* **Work task**
Every line of the material must appear in the answer exactly as it does here.

* **Data provided**
■ ■ ■ ■
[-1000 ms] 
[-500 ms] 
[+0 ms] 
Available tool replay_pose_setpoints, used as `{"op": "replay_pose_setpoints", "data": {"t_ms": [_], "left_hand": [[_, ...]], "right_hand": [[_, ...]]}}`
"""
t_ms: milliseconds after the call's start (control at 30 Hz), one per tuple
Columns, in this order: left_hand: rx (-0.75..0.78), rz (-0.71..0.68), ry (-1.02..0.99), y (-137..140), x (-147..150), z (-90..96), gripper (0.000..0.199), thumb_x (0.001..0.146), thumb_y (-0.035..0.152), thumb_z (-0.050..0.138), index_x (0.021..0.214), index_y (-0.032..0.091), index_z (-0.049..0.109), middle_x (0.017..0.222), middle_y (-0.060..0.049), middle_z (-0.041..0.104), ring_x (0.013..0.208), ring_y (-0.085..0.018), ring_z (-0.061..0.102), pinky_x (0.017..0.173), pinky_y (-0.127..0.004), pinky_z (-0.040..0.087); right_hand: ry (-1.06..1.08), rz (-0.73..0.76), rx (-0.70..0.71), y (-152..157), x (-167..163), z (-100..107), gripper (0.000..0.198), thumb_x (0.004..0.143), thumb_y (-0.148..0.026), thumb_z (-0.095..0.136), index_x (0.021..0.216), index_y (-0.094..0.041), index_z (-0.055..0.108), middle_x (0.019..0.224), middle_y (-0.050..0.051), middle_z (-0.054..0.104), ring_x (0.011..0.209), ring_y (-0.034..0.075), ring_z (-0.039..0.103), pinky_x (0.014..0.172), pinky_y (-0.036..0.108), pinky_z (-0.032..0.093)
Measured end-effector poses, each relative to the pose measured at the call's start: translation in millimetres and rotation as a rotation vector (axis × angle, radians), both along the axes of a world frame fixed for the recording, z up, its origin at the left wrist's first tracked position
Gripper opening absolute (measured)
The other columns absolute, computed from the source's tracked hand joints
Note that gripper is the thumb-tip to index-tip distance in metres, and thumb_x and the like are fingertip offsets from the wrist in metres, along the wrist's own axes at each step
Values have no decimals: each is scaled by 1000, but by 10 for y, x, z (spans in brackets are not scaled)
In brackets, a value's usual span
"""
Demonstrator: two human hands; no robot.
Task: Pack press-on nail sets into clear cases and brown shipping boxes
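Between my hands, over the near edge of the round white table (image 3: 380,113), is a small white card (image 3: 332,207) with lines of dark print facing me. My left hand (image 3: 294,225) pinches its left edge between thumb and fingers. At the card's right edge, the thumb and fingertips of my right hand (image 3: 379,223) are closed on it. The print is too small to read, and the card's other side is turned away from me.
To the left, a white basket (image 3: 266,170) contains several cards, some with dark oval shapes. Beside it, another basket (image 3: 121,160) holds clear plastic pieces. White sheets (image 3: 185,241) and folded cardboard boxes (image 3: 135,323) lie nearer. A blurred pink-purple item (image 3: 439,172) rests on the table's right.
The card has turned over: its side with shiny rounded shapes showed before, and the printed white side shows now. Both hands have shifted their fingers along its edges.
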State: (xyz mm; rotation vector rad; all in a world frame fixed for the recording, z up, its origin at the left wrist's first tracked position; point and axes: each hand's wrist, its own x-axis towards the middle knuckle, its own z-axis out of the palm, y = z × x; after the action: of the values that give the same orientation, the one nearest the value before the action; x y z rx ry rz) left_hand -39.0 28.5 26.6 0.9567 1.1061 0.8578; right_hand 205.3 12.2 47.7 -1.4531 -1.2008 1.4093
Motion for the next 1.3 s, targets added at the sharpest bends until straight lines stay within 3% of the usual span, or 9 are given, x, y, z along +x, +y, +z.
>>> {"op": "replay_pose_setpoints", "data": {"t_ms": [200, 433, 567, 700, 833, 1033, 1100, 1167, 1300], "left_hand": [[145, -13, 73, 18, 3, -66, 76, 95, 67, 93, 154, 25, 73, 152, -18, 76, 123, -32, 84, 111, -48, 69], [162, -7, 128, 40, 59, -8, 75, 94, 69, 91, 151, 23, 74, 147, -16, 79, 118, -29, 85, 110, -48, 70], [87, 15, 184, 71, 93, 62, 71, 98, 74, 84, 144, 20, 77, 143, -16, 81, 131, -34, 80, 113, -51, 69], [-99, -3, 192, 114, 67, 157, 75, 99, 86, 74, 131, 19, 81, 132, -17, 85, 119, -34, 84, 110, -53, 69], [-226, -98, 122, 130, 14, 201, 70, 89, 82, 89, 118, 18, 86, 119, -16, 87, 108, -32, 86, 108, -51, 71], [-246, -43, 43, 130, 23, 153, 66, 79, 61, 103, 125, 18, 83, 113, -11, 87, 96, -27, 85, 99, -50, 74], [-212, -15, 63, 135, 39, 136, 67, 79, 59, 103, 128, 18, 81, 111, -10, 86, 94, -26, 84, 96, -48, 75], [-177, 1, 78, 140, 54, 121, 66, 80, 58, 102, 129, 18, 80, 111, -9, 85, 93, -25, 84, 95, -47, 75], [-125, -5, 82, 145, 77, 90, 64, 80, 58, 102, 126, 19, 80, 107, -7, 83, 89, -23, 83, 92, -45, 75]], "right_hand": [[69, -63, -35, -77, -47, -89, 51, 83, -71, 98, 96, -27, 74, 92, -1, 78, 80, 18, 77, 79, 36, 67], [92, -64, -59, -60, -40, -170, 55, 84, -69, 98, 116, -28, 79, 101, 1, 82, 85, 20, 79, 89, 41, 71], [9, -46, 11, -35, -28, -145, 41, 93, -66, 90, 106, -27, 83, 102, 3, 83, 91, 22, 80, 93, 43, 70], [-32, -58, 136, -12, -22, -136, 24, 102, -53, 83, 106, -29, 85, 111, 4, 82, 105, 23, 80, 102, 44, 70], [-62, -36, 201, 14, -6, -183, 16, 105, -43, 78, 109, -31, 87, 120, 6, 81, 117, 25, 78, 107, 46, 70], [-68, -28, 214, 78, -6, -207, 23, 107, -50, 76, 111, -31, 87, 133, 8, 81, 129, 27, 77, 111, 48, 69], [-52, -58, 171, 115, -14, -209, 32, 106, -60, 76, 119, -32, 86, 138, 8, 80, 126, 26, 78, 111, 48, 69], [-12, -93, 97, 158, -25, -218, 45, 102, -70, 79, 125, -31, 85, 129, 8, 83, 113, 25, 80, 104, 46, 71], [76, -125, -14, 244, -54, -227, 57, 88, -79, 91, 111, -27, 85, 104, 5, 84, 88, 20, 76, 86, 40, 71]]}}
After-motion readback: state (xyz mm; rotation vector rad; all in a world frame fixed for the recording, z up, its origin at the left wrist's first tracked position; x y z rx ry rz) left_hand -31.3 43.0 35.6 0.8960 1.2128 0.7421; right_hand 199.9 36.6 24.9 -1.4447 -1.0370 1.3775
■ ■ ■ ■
* **Worked solution**
[-1000 ms] 
[-500 ms] 
[+0 ms] 
Available tool replay_pose_setpoints, used as `{"op": "replay_pose_setpoints", "data": {"t_ms": [_], "left_hand": [[_, ...]], "right_hand": [[_, ...]]}}`
"""
t_ms: milliseconds after the call's start (control at 30 Hz), one per tuple
Columns, in this order: left_hand: rx (-0.75..0.78), rz (-0.71..0.68), ry (-1.02..0.99), y (-137..140), x (-147..150), z (-90..96), gripper (0.000..0.199), thumb_x (0.001..0.146), thumb_y (-0.035..0.152), thumb_z (-0.050..0.138), index_x (0.021..0.214), index_y (-0.032..0.091), index_z (-0.049..0.109), middle_x (0.017..0.222), middle_y (-0.060..0.049), middle_z (-0.041..0.104), ring_x (0.013..0.208), ring_y (-0.085..0.018), ring_z (-0.061..0.102), pinky_x (0.017..0.173), pinky_y (-0.127..0.004), pinky_z (-0.040..0.087); right_hand: ry (-1.06..1.08), rz (-0.73..0.76), rx (-0.70..0.71), y (-152..157), x (-167..163), z (-100..107), gripper (0.000..0.198), thumb_x (0.004..0.143), thumb_y (-0.148..0.026), thumb_z (-0.095..0.136), index_x (0.021..0.216), index_y (-0.094..0.041), index_z (-0.055..0.108), middle_x (0.019..0.224), middle_y (-0.050..0.051), middle_z (-0.054..0.104), ring_x (0.011..0.209), ring_y (-0.034..0.075), ring_z (-0.039..0.103), pinky_x (0.014..0.172), pinky_y (-0.036..0.108), pinky_z (-0.032..0.093)
Measured end-effector poses, each relative to the pose measured at the call's start: translation in millimetres and rotation as a rotation vector (axis × angle, radians), both along the axes of a world frame fixed for the recording, z up, its origin at the left wrist's first tracked position
Gripper opening absolute (measured)
The other columns absolute, computed from the source's tracked hand joints
Note that gripper is the thumb-tip to index-tip distance in metres, and thumb_x and the like are fingertip offsets from the wrist in metres, along the wrist's own axes at each step
Values have no decimals: each is scaled by 1000, but by 10 for y, x, z (spans in brackets are not scaled)
In brackets, a value's usual span
"""
Demonstrator: two human hands; no robot.
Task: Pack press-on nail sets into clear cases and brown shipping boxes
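Between my hands, over the near edge of the round white table (image 3: 380,113), is a small white card (image 3: 332,207) with lines of dark print facing me. My left hand (image 3: 294,225) pinches its left edge between thumb and fingers. At the card's right edge, the thumb and fingertips of my right hand (image 3: 379,223) are closed on it. The print is too small to read, and the card's other side is turned away from me.
To the left, a white basket (image 3: 266,170) contains several cards, some with dark oval shapes. Beside it, another basket (image 3: 121,160) holds clear plastic pieces. White sheets (image 3: 185,241) and folded cardboard boxes (image 3: 135,323) lie nearer. A blurred pink-purple item (image 3: 439,172) rests on the table's right.
The card has turned over: its side with shiny rounded shapes showed before, and the printed white side shows now. Both hands have shifted their fingers along its edges.
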State: (xyz mm; rotation vector rad; all in a world frame fixed for the recording, z up, its origin at the left wrist's first tracked position; point and axes: each hand's wrist, its own x-axis towards the middle knuckle, its own z-axis out of the palm, y = z × x; after the action: of the values that give the same orientation, the one nearest the value before the action; x y z rx ry rz) left_hand -39.0 28.5 26.6 0.9567 1.1061 0.8578; right_hand 205.3 12.2 47.7 -1.4531 -1.2008 1.4093
Motion for the next 1.3 s, targets added at the sharpest bends until straight lines stay within 3% of the usual span, or 9 are given, x, y, z along +x, +y, +z.
>>> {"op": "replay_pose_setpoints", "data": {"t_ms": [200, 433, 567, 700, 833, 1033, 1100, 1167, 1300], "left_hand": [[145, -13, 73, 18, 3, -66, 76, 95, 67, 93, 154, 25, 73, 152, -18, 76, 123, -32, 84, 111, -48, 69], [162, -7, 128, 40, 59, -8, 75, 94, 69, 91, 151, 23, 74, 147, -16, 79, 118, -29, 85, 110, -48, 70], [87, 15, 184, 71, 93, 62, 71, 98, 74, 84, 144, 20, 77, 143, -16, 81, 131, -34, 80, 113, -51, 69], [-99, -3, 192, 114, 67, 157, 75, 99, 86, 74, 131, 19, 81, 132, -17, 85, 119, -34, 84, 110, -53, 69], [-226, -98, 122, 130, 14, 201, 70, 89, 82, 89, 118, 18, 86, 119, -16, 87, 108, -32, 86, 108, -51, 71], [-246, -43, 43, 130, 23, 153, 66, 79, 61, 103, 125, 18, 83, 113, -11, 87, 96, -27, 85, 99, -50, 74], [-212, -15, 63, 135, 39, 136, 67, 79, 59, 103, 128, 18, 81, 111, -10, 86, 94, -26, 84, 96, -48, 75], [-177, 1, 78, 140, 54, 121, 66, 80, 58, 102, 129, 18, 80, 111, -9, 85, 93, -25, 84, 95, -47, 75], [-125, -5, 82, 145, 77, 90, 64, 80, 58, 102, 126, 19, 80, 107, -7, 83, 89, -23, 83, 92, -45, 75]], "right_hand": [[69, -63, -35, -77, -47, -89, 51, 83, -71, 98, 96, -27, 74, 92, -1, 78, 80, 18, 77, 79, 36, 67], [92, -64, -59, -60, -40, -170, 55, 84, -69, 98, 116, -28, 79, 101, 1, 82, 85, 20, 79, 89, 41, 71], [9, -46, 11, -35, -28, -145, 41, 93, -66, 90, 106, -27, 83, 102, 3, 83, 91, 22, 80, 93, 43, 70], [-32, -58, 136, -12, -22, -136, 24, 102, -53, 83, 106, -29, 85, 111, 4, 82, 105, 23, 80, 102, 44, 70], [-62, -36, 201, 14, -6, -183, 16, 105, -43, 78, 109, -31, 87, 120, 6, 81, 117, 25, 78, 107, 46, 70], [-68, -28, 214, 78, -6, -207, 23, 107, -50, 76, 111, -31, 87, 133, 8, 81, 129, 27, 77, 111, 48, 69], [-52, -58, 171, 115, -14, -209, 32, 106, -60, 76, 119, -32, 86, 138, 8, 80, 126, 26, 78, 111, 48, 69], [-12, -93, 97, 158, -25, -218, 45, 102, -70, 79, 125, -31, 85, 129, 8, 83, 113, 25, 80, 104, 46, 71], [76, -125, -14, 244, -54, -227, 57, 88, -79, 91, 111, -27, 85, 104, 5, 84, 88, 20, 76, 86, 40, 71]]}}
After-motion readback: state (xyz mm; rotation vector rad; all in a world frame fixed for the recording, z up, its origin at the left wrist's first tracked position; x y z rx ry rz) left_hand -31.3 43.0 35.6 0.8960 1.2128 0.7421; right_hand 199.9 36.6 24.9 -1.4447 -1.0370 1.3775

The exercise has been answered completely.